▶ _Exercise directions_: Of the lines below, write out exactly those from the line with "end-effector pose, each" through the line with "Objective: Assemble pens", both included, and skip the rest.

▶ _Data for analysis_:
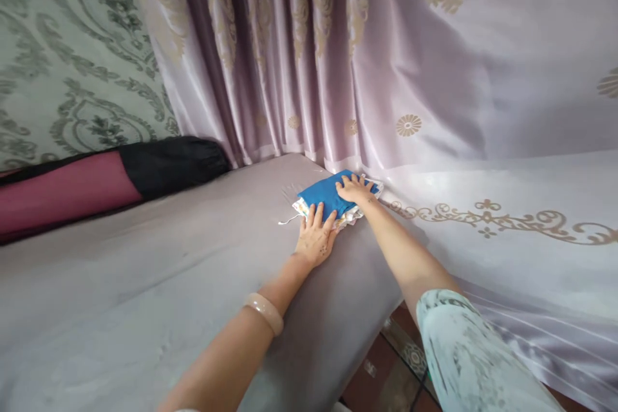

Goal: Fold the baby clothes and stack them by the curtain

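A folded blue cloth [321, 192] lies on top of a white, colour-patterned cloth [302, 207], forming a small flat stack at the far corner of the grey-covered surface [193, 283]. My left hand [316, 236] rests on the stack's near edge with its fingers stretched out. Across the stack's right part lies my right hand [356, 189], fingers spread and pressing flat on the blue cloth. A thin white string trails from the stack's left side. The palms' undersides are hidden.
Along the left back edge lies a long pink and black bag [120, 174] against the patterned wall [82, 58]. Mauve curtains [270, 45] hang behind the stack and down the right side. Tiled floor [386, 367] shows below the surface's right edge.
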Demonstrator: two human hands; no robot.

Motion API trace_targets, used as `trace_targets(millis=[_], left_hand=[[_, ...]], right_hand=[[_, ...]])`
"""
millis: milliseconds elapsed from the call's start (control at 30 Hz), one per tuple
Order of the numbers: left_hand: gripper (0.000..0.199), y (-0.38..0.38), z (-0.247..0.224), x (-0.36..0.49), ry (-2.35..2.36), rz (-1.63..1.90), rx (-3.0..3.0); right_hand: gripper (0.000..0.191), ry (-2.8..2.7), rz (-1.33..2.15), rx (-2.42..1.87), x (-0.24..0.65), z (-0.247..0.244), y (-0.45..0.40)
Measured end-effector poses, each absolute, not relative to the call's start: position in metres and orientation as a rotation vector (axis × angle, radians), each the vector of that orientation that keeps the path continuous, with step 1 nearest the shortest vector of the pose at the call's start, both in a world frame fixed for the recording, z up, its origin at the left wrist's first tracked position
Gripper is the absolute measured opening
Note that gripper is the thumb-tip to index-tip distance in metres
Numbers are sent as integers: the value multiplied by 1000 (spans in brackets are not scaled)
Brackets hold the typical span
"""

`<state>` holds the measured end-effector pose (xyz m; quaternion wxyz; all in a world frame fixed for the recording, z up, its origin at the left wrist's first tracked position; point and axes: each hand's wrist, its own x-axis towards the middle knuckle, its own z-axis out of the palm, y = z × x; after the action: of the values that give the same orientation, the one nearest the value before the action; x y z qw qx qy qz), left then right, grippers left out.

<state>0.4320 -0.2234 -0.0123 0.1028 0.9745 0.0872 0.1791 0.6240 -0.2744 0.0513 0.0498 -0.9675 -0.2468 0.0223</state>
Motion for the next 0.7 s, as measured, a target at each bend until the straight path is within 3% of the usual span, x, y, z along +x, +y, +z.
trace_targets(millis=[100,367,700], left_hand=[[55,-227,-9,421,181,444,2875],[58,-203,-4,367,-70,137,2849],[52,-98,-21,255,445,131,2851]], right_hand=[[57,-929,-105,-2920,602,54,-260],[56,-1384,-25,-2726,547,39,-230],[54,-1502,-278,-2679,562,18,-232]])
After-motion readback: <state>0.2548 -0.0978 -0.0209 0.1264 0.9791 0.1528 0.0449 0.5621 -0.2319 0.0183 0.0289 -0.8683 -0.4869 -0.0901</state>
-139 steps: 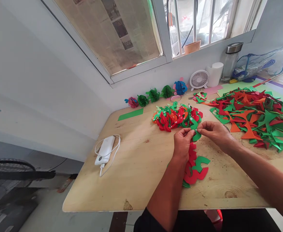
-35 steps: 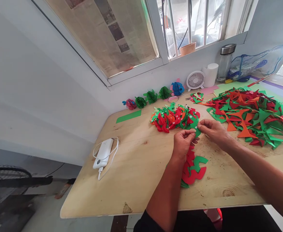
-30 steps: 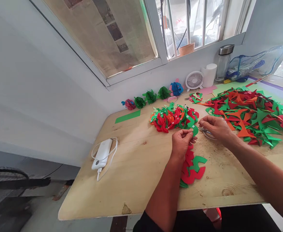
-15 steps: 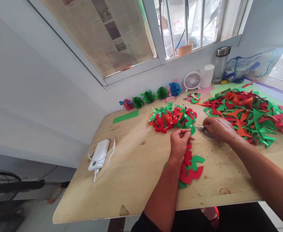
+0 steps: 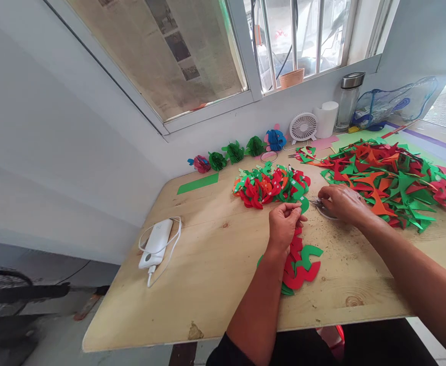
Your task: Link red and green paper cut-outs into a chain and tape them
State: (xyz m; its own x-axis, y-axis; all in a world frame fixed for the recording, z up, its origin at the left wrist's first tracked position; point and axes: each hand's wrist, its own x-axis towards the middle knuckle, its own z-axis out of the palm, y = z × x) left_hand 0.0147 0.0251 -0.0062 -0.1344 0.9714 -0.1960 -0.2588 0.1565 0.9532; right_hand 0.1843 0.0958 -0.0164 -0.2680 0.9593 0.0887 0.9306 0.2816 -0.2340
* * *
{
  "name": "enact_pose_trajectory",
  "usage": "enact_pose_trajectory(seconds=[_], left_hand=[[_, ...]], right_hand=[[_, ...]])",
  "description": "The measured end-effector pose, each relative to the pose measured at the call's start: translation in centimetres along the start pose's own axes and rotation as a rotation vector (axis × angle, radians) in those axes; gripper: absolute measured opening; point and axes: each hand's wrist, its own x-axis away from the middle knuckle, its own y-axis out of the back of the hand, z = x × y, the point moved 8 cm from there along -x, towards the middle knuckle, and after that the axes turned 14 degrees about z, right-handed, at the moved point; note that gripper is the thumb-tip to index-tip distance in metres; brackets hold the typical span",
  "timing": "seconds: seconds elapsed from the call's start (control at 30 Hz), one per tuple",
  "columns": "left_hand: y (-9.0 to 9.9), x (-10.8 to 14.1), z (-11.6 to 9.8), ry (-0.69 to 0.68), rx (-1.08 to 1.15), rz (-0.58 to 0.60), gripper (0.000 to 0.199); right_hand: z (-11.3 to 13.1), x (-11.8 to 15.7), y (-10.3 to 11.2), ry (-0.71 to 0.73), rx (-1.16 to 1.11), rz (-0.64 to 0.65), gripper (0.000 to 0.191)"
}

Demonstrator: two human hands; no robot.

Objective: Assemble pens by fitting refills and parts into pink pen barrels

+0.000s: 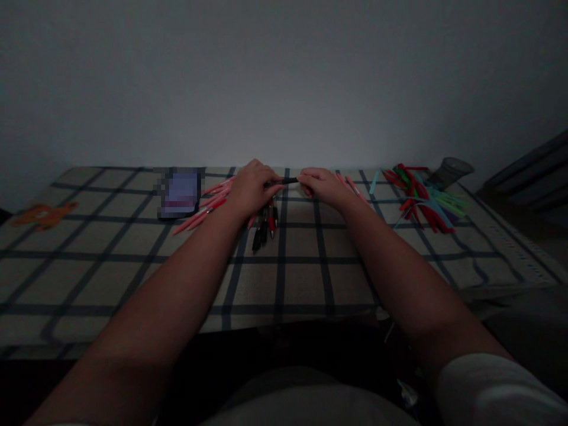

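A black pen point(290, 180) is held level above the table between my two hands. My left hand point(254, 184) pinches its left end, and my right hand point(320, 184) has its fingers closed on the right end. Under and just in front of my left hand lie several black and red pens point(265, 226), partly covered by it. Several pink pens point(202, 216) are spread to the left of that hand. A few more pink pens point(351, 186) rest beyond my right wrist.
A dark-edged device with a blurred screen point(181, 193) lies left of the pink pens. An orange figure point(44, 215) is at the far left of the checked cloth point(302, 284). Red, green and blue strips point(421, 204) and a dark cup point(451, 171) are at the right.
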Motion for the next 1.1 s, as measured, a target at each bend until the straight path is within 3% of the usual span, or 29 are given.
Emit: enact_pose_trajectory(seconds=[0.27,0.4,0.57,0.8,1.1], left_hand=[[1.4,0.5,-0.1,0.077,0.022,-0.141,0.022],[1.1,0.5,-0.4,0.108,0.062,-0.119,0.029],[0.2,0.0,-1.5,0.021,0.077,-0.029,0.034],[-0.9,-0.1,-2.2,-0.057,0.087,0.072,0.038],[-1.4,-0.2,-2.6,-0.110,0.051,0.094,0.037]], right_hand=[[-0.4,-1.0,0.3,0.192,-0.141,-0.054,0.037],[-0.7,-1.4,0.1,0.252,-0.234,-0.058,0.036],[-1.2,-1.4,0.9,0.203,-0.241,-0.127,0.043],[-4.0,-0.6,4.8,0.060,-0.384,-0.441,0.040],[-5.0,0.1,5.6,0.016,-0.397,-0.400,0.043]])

▶ _Result for this exercise_:
  "description": "The measured end-effector pose, each relative to the pose measured at the call's start: translation in centimetres along the start pose's own axes and rotation as a rotation vector (axis × angle, radians) in those axes; gripper: absolute measured opening; point and axes: each hand's wrist, its own x-axis away from the middle knuckle, its own y-axis out of the back of the hand, z = x × y, the point moved 8 cm from there along -x, towards the middle knuckle, and after that the axes turned 14 degrees about z, right-handed, at the moved point; note that gripper is the thumb-tip to index-tip distance in metres; brackets hold the typical span",
  "timing": "seconds: seconds elapsed from the call's start (control at 30 Hz), one per tuple",
  "columns": "left_hand: y (-9.0 to 9.9), x (-10.8 to 14.1), z (-11.6 to 9.8), ry (-0.69 to 0.68), rx (-1.08 to 1.15), rz (-0.58 to 0.60), gripper (0.000 to 0.199); right_hand: z (-11.3 to 13.1), x (-11.8 to 15.7), y (-10.3 to 11.2), ry (-0.71 to 0.73), rx (-1.16 to 1.11), rz (-0.64 to 0.65), gripper (0.000 to 0.191)"
}

Demonstrator: two human hands; no robot.

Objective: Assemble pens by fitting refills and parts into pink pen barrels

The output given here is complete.